Especial para a Folha
O Ministério da Previdência Social quer substituir o modelo de seguro de acidentes de trabalho praticado no Brasil. Pela nova concepção, a prevenção - com a participação de empregados, patrões e governo - será o enfoque principal. A idéia foi colocada em discussão no Seminário Internacional sobre o Novo Modelo de Seguro de Acidente de Trabalho no Brasil, aberto ontem em Curitiba. Do evento participam membros de instituições internacionais especializadas e representantes de empregados e empregadores brasileiros, além do ministro da Previdência e Assistência Social, Reinhold Stephanes (foto).
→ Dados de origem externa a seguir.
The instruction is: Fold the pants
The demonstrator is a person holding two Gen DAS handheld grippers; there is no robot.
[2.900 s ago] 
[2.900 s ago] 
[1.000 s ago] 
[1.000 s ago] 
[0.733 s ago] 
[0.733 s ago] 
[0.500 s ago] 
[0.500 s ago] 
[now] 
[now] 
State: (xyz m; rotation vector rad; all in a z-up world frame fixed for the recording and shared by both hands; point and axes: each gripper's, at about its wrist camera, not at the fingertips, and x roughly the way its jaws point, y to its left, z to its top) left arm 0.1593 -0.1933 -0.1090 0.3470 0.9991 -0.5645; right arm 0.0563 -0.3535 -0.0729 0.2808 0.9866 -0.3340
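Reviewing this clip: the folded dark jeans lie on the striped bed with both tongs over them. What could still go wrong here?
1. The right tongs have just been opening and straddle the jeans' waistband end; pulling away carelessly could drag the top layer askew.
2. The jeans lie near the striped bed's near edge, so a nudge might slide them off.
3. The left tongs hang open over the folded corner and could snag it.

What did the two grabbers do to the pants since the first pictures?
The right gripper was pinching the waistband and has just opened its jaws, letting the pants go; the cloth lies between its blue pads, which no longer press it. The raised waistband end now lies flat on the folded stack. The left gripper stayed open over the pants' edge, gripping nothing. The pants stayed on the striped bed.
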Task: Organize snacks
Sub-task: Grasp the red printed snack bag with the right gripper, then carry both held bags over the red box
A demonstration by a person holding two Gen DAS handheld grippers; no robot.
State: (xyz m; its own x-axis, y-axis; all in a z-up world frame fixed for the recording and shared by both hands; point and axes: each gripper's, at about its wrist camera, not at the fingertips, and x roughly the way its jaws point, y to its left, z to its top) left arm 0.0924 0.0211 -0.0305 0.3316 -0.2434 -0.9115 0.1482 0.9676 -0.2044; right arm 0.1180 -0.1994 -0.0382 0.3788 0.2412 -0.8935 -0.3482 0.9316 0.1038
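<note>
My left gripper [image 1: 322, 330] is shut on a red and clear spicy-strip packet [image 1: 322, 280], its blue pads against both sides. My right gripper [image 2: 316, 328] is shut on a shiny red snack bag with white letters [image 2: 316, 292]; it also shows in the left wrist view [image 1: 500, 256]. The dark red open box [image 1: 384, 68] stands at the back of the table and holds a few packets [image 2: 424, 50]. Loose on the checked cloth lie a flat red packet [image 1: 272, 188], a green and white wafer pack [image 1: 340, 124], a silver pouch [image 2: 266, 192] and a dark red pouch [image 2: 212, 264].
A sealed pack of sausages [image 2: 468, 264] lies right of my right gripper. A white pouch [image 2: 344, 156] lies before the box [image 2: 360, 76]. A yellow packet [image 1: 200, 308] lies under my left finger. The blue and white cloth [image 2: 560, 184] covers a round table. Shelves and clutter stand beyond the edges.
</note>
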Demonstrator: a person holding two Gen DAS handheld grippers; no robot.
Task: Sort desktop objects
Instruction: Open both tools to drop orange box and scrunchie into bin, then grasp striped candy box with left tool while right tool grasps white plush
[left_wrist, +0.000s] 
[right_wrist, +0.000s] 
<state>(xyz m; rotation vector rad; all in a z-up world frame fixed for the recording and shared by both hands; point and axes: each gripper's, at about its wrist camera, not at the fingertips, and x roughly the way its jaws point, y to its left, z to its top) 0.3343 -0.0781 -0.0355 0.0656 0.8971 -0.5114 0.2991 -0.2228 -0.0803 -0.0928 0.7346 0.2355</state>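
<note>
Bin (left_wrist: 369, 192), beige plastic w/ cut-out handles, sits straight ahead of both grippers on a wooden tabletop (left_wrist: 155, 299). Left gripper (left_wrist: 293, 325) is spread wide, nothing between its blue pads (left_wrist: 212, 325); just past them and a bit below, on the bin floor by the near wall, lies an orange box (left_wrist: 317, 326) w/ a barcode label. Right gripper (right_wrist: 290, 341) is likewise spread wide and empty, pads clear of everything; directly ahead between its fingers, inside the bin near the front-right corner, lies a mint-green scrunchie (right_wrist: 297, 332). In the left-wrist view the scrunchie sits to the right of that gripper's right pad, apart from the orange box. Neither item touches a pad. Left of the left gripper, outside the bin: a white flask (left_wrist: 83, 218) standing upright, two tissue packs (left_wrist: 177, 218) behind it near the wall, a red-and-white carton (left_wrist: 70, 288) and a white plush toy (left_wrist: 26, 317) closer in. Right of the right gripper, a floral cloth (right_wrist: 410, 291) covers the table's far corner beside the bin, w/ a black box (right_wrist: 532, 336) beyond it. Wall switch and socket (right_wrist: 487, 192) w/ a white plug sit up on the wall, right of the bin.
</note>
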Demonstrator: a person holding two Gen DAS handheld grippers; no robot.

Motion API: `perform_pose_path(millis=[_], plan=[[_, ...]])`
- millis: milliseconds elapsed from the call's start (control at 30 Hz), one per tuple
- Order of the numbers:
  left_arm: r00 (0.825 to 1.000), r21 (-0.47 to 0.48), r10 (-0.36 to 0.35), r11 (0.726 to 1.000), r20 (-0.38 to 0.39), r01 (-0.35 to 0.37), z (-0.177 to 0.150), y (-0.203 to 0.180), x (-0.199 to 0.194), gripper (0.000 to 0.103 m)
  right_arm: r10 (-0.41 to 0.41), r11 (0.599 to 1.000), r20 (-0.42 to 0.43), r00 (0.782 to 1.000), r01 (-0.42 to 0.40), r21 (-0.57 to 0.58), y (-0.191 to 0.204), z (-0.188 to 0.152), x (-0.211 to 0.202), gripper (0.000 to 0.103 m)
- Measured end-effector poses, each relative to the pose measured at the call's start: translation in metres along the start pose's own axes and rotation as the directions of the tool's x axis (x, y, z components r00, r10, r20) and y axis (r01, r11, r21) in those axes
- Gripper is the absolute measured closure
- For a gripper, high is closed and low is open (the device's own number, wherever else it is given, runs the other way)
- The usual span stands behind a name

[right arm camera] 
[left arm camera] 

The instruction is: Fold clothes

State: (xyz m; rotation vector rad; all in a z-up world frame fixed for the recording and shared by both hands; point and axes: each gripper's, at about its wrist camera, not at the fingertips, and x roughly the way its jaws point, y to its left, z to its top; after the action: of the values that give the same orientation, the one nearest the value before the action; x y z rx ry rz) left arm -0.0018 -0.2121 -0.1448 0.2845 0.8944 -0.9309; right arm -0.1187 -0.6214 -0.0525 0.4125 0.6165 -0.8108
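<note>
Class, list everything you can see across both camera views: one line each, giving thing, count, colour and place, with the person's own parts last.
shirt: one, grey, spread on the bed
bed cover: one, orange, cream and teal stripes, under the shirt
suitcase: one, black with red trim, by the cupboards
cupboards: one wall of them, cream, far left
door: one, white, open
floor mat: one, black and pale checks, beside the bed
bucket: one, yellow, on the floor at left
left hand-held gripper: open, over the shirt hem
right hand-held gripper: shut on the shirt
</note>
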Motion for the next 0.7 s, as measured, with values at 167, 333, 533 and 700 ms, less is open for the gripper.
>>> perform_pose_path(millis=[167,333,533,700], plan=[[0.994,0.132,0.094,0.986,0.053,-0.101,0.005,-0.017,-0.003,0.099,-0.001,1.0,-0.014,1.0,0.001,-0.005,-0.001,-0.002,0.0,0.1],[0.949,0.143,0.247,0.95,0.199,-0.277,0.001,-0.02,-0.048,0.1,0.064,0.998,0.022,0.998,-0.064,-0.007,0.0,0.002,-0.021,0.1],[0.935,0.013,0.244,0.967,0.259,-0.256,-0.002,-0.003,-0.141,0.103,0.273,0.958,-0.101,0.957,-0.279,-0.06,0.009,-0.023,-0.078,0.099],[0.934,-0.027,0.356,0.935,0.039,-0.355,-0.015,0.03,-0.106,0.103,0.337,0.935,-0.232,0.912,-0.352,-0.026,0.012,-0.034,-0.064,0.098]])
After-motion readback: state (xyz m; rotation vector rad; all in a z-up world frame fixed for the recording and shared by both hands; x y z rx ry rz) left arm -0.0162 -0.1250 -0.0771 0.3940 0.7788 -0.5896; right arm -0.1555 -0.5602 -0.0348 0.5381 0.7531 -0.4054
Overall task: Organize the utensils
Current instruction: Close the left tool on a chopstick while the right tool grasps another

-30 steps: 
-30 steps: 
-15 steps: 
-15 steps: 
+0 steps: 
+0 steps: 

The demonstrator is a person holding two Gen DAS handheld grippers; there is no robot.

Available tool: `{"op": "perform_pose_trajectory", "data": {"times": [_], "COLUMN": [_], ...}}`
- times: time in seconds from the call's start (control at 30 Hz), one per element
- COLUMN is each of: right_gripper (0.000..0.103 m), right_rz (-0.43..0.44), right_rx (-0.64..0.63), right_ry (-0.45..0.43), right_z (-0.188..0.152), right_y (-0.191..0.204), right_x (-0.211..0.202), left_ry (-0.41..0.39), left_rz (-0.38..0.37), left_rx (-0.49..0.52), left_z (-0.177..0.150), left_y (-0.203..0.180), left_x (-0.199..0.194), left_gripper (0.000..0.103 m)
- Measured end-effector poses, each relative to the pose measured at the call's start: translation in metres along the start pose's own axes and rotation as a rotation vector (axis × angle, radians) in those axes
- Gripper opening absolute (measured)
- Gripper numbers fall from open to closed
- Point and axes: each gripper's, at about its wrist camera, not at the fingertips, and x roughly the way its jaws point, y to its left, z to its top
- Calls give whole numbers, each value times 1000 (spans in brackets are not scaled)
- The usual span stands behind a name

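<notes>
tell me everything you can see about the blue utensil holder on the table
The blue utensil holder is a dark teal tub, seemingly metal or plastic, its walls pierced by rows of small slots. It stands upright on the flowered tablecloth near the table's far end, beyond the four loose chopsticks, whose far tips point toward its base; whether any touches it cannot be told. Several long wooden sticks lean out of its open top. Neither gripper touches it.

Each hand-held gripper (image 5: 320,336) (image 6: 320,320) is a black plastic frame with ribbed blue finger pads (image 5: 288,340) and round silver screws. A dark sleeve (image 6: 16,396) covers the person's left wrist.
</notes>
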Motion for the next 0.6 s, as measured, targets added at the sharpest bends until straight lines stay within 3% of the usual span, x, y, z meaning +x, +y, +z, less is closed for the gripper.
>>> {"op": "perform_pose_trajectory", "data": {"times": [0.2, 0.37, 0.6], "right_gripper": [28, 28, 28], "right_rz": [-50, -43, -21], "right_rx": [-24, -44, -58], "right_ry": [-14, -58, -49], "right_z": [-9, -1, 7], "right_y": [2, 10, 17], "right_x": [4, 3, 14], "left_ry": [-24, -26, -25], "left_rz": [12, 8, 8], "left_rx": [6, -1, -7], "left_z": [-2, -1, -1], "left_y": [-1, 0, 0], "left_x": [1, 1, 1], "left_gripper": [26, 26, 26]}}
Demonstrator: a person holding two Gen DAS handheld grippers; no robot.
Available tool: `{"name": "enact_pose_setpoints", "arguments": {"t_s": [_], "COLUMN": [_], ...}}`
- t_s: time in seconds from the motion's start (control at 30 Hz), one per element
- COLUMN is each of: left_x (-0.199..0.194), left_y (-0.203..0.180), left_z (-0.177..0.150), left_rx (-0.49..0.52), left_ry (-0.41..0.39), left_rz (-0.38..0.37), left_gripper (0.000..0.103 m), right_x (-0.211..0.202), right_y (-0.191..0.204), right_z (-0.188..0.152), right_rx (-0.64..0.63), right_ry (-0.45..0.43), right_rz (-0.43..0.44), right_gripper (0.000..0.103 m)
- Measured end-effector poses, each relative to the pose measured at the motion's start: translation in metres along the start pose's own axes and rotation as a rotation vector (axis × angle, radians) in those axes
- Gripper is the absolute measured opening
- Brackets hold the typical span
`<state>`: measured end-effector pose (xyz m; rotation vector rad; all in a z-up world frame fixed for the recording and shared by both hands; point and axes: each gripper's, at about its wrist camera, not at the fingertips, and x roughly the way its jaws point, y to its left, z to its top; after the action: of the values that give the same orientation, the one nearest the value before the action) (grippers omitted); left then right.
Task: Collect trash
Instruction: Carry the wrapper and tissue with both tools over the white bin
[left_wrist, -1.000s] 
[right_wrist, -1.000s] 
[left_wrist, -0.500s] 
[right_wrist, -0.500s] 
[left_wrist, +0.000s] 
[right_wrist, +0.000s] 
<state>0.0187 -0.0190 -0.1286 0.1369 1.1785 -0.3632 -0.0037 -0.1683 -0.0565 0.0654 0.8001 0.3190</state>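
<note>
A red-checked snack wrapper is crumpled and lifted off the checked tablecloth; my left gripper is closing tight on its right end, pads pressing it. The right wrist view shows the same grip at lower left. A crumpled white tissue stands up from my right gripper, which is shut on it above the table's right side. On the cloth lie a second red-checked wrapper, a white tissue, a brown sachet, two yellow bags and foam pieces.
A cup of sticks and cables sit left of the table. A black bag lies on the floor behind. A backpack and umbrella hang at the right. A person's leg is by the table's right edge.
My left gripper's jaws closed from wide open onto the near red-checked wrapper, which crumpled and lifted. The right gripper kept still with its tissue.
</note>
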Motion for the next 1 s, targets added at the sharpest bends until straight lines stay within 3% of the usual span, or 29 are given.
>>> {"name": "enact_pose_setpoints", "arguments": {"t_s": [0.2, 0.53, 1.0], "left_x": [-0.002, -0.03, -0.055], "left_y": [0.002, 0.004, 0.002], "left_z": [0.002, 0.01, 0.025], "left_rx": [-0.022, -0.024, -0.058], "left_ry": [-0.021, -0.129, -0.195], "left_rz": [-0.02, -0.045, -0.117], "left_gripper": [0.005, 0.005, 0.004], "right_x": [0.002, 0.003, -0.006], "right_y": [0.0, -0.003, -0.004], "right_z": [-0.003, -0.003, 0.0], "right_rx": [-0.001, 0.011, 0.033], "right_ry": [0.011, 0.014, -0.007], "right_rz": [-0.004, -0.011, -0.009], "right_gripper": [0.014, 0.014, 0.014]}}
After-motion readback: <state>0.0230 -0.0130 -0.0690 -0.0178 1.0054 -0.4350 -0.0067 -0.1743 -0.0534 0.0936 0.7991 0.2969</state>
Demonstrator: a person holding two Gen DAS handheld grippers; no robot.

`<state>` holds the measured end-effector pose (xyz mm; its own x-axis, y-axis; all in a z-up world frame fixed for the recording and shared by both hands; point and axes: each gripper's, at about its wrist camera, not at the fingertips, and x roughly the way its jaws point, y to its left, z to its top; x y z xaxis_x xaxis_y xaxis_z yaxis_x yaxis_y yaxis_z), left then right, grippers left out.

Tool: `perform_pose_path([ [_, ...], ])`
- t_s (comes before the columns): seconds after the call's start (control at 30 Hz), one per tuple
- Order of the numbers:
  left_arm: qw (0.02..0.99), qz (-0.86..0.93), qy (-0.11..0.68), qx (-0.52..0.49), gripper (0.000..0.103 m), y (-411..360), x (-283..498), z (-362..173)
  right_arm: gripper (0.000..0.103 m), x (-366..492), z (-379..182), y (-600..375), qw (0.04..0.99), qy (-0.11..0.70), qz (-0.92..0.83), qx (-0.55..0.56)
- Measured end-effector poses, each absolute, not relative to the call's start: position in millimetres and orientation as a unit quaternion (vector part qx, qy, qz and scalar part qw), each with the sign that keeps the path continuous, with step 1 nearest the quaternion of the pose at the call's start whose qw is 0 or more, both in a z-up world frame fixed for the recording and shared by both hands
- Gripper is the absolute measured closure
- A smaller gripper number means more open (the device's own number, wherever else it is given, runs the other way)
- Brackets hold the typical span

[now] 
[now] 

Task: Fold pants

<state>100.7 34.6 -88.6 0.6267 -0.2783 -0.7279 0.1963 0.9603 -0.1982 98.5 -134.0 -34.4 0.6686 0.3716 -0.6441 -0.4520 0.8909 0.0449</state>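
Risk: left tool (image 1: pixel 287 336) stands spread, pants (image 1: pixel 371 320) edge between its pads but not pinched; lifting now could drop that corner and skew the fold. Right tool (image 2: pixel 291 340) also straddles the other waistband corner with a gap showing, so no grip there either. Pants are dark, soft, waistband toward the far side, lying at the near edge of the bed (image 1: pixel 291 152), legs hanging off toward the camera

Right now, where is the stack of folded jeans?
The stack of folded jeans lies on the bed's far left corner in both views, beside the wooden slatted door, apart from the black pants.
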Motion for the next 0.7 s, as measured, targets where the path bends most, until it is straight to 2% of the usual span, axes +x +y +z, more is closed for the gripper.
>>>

Segundo Stephanes, o que o governo quer é definir um modelo a partir do debate com a sociedade. ‘‘Defendo um modelo como o da Alemanha e Espanha, baseado nas mútuas. Mas ele só será adotado se houver um consenso’’, disse.
O formato que a Previdência pretende adotar para o seguro de acidentes de trabalho aposta em um sistema que induza à prevenção e à recuperação rápida do empregado. O incentivo para as empresas reduzirem seus índices de acidentes está em descontos nas contribuições trabalhistas. ‘‘Se o número de ocorrências de uma determinada empresa for alto, ela vai ter que contribuir mais’’, explica Stephanes. Segundo ele, nos países onde existe essa política as contribuições das empresas que apresentam os piores desempenhos chegam a ser até 30% maiores.
De acordo com o coordenador geral de Serviços Previdenciários do INSS, Baldur Schubert, no Brasil acontecem anualmente, no ambiente de trabalho, cerca de 5 mil mortes que poderiam ser evitadas. O índice é dez vezes maior que o da Finlândia e sete vezes maior que o dos Estados Unidos.
A proposta governamental tem como um dos pontos de apoio a mútua, organização social com a participação de patrões, empregados e governo, que atua para aprimorar a prevenção, reabilitação, assistência médica e seguro de acidentes. O governo atuaria como coordenador e fiscalizador do pagamento dos benefícios.